:: TASK STATEMENT ::
When you copy the entries, keep every word exactly as it is and drop the images.

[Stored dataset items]
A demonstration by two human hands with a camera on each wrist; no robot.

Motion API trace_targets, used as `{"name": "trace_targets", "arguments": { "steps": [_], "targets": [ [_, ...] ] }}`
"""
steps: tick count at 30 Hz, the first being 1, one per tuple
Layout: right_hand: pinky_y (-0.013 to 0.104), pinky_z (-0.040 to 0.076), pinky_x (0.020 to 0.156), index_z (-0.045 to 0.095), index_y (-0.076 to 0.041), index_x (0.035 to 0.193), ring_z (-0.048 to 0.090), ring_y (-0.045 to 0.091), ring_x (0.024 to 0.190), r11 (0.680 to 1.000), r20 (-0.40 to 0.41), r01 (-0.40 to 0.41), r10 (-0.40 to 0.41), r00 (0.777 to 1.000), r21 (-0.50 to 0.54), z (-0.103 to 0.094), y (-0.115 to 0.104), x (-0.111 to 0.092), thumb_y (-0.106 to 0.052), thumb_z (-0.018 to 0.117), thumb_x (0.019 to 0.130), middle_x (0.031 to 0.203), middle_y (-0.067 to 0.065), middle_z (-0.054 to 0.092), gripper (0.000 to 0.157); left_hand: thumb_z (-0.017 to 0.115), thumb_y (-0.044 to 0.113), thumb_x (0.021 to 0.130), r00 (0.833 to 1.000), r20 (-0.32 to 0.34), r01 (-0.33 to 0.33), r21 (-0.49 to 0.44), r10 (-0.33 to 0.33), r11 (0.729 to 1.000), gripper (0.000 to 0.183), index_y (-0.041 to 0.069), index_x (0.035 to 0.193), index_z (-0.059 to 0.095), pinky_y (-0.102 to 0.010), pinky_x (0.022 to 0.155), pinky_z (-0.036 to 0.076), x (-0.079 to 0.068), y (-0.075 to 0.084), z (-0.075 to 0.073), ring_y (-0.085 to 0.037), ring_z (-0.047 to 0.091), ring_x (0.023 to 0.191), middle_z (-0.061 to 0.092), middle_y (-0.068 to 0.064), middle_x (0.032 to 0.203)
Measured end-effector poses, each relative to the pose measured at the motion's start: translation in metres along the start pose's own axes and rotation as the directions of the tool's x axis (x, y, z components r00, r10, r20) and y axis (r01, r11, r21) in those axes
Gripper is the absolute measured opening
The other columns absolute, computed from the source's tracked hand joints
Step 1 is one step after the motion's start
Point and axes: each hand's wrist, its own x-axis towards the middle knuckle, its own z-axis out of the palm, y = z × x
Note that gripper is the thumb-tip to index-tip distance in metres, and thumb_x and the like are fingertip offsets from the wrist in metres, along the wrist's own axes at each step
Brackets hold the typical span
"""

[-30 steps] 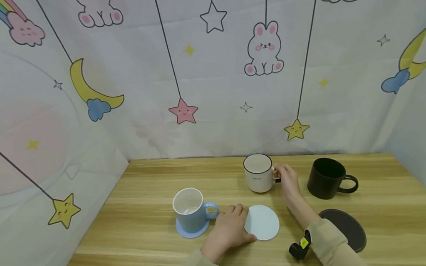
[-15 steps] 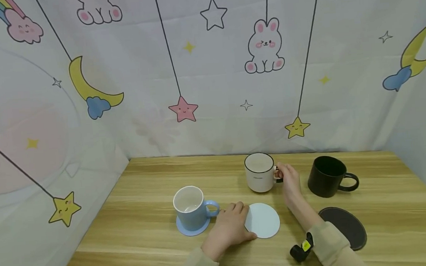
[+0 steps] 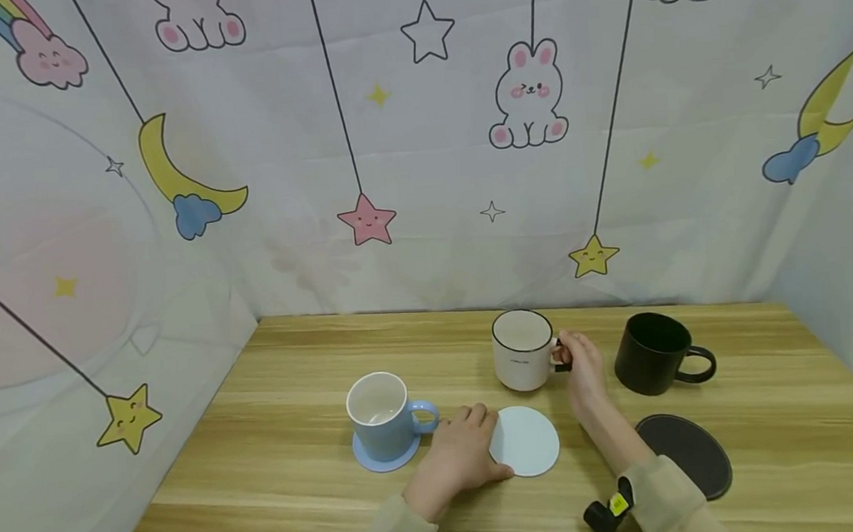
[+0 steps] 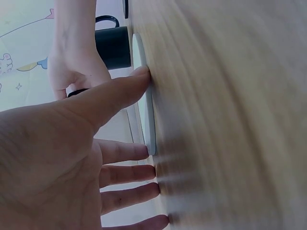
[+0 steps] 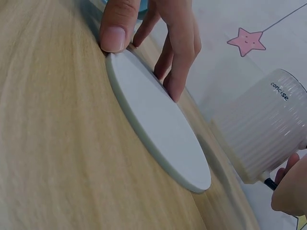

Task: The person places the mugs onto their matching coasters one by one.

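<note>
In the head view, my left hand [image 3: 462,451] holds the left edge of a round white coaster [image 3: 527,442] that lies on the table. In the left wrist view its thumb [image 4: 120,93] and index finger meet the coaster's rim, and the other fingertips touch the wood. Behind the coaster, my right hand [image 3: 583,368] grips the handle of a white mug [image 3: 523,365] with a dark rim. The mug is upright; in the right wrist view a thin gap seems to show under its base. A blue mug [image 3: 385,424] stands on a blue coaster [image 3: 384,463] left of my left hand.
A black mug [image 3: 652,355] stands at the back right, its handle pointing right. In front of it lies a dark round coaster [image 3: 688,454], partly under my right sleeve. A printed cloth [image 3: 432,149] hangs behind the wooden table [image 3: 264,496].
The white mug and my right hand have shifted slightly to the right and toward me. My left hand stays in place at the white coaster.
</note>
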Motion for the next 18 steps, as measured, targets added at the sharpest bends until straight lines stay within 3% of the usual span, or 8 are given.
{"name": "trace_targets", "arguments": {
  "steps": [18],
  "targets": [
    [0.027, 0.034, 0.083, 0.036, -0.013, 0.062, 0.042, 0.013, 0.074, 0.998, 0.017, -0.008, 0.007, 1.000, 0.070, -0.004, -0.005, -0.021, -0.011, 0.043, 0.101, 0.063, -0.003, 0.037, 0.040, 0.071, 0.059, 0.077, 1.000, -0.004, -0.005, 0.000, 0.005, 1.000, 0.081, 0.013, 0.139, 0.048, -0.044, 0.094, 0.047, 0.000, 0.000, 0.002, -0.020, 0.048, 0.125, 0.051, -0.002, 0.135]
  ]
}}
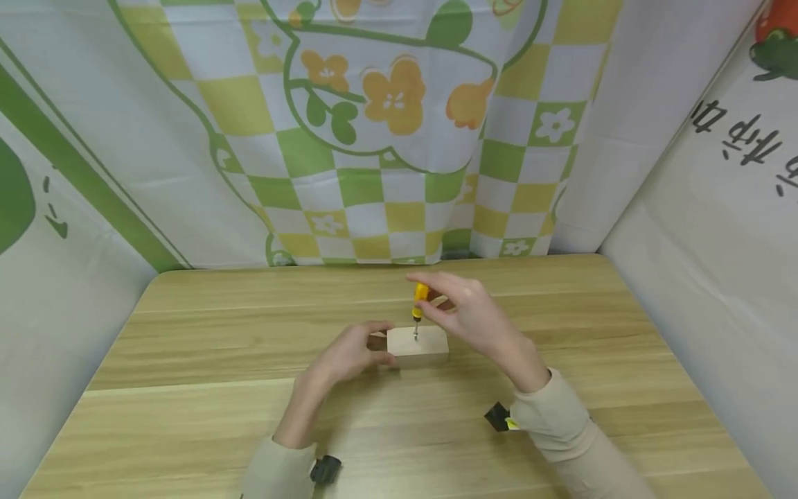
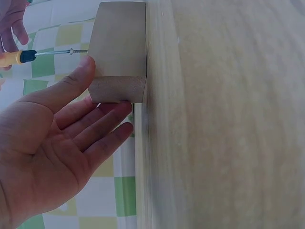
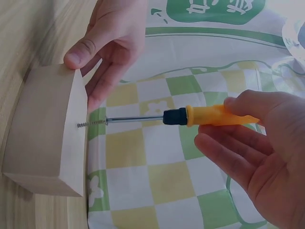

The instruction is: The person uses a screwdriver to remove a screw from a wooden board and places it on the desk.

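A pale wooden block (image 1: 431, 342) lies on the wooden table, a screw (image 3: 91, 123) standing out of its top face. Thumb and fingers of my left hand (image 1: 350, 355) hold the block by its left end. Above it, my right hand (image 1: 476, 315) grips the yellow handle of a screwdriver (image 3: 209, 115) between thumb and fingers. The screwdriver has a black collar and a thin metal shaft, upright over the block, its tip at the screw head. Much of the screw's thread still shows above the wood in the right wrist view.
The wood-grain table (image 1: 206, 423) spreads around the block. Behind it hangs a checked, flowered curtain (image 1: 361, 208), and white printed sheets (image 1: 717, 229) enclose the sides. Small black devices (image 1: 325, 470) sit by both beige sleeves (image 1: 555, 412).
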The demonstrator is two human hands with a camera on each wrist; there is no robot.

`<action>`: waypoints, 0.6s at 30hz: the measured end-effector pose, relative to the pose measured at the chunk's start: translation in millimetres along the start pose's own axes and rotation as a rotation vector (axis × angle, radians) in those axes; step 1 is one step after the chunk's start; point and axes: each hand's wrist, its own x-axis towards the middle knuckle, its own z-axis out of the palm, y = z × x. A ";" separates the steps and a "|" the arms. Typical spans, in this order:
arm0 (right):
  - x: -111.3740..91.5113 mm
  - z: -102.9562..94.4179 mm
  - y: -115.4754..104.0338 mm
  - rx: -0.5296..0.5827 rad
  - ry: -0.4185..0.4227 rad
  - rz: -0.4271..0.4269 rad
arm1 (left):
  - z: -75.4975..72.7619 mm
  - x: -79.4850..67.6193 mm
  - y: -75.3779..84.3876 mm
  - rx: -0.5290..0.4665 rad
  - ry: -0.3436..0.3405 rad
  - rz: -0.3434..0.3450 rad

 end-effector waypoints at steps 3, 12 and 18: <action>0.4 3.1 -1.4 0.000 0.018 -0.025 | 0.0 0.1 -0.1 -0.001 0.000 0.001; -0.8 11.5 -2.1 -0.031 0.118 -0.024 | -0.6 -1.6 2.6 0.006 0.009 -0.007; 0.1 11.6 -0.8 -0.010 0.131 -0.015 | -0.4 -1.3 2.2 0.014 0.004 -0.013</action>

:: SOLUTION TO THE PROBLEM ::
A demonstration by two human hands with a camera on each wrist; no robot.

Motion API trace_targets, used as `{"name": "trace_targets", "arguments": { "steps": [_], "targets": [ [_, ...] ] }}`
"""
steps: tick count at 30 Hz, the first being 1, one per tuple
Layout: right_hand: pinky_y (-0.013 to 0.104), pinky_z (-0.040 to 0.076), pinky_x (0.020 to 0.156), index_z (-0.045 to 0.095), index_y (-0.076 to 0.041), index_x (0.035 to 0.193), ring_z (-0.048 to 0.090), ring_y (-0.045 to 0.091), ring_x (0.024 to 0.190), r11 (0.680 to 1.000), r20 (-0.40 to 0.41), r01 (-0.40 to 0.41), r10 (-0.40 to 0.41), r00 (0.777 to 1.000), r21 (-0.50 to 0.54), z (-0.103 to 0.094), y (-0.115 to 0.104), x (-0.111 to 0.092), thumb_y (-0.106 to 0.052), thumb_z (-0.018 to 0.117), thumb_x (0.019 to 0.130), middle_x (0.031 to 0.203), middle_y (-0.067 to 0.065), middle_z (-0.054 to 0.092), gripper (0.000 to 0.157); left_hand: thumb_z (-0.017 to 0.115), thumb_y (-0.044 to 0.113), thumb_x (0.021 to 0.130), r00 (0.833 to 1.000), r20 (-0.32 to 0.34), r01 (-0.33 to 0.33), r21 (-0.49 to 0.44), r10 (-0.33 to 0.33), r11 (0.729 to 1.000), gripper (0.000 to 0.183), index_y (-0.041 to 0.069), index_x (0.035 to 0.193), index_z (-0.059 to 0.095), pinky_y (-0.102 to 0.010), pinky_x (0.022 to 0.155), pinky_z (-0.036 to 0.076), x (-0.079 to 0.068), y (-0.075 to 0.084), z (-0.075 to 0.073), ring_y (-0.085 to 0.037), ring_z (-0.047 to 0.091), ring_x (0.023 to 0.191), middle_z (-0.061 to 0.092), middle_y (-0.068 to 0.064), middle_x (0.032 to 0.203)
Measured end-effector poses, each relative to the pose measured at the motion's start: translation in metres along the start pose's own axes and rotation as the directions of the tool's x axis (x, y, z components r00, r10, r20) and y axis (r01, r11, r21) in those axes
Gripper is the absolute measured opening
The other columns absolute, computed from the source's tracked hand joints
Step 1 is one step after the motion's start
Point and axes: each hand's wrist, its own x-axis towards the middle knuckle, its own z-axis out of the palm, y = z × x
Note that gripper is the thumb-tip to index-tip distance in metres, and thumb_x and the like are fingertip offsets from the wrist in metres, along the wrist's own axes at each step
Brackets hold the typical span
"""

[-30 steps] 
[-15 steps] 
[+0 steps] 
[+0 steps] 
[+0 steps] 

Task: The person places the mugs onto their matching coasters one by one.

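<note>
In the head view, my left hand [image 3: 462,451] holds the left edge of a round white coaster [image 3: 527,442] that lies on the table. In the left wrist view its thumb [image 4: 120,93] and index finger meet the coaster's rim, and the other fingertips touch the wood. Behind the coaster, my right hand [image 3: 583,368] grips the handle of a white mug [image 3: 523,365] with a dark rim. The mug is upright; in the right wrist view a thin gap seems to show under its base. A blue mug [image 3: 385,424] stands on a blue coaster [image 3: 384,463] left of my left hand.
A black mug [image 3: 652,355] stands at the back right, its handle pointing right. In front of it lies a dark round coaster [image 3: 688,454], partly under my right sleeve. A printed cloth [image 3: 432,149] hangs behind the wooden table [image 3: 264,496].
The white mug and my right hand have shifted slightly to the right and toward me. My left hand stays in place at the white coaster.
</note>
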Motion for the next 18 steps, as measured, targets added at the sharpest bends until straight lines stay within 3% of the usual span, or 8 are given.
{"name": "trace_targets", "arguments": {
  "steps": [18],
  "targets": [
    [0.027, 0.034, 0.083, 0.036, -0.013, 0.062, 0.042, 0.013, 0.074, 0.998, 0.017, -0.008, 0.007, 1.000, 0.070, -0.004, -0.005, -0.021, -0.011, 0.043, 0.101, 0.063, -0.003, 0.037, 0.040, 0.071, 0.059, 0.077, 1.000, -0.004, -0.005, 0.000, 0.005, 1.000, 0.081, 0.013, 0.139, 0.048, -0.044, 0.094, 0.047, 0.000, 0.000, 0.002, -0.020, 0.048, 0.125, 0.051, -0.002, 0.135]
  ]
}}

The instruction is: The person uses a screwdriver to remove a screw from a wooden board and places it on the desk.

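A pale wooden block (image 1: 431, 342) lies on the wooden table, a screw (image 3: 91, 123) standing out of its top face. Thumb and fingers of my left hand (image 1: 350, 355) hold the block by its left end. Above it, my right hand (image 1: 476, 315) grips the yellow handle of a screwdriver (image 3: 209, 115) between thumb and fingers. The screwdriver has a black collar and a thin metal shaft, upright over the block, its tip at the screw head. Much of the screw's thread still shows above the wood in the right wrist view.
The wood-grain table (image 1: 206, 423) spreads around the block. Behind it hangs a checked, flowered curtain (image 1: 361, 208), and white printed sheets (image 1: 717, 229) enclose the sides. Small black devices (image 1: 325, 470) sit by both beige sleeves (image 1: 555, 412).
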The demonstrator is two human hands with a camera on each wrist; there is no robot.

`<action>`: waypoints, 0.6s at 30hz: the measured end-effector pose, relative to the pose measured at the chunk's start: translation in millimetres along the start pose's own axes and rotation as a rotation vector (axis × angle, radians) in those axes; step 1 is one step after the chunk's start; point and axes: each hand's wrist, its own x-axis towards the middle knuckle, its own z-axis out of the palm, y = z × x. A ";" separates the steps and a "|" the arms. Typical spans, in this order:
arm0 (right):
  - x: -111.3740..91.5113 mm
  - z: -102.9562..94.4179 mm
  - y: -115.4754..104.0338 mm
  - rx: -0.5296..0.5827 rad
  - ry: -0.4185..0.4227 rad
  - rz: -0.4271..0.4269 rad
arm1 (left):
  - z: -75.4975..72.7619 mm
  - x: -79.4850..67.6193 mm
  - y: -75.3779..84.3876 mm
  - rx: -0.5290..0.4665 rad
  - ry: -0.3436..0.3405 rad
  - rz: -0.3434..0.3450 rad

 end-effector waypoints at steps 3, 12 and 18: <action>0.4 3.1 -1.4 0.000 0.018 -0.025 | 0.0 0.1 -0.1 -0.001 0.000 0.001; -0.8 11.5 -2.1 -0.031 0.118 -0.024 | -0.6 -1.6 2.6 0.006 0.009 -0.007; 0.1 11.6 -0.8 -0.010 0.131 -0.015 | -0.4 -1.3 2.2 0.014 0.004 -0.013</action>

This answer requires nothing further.